→ PROBLEM DETAILS:
If you see a picture in the data below, omit it and copy the rest exactly.

§

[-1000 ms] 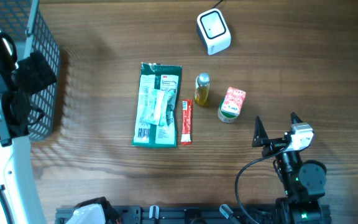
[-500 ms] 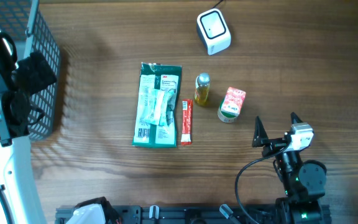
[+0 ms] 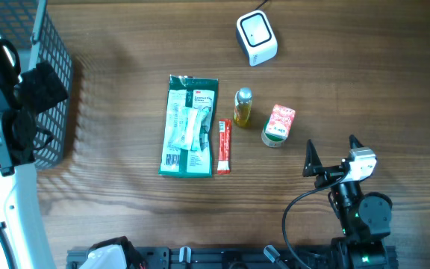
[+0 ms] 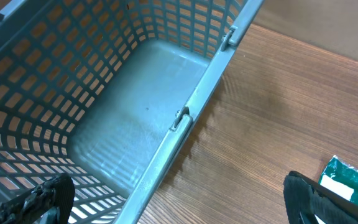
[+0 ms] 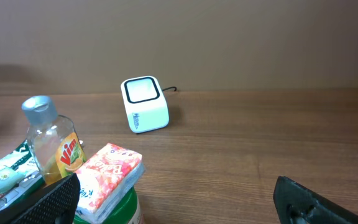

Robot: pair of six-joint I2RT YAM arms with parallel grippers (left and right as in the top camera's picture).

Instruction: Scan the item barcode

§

→ RESPONSE FOR THIS EXERCISE:
[-1000 ms] 
[-500 ms] 
[+0 ms] 
[+0 ms] 
[+0 ms] 

Robot: pair of six-joint I2RT YAM arms with parallel grippers (left and right as in the top camera's picture).

Instruction: Scan the item barcode

What came before is the finished answer.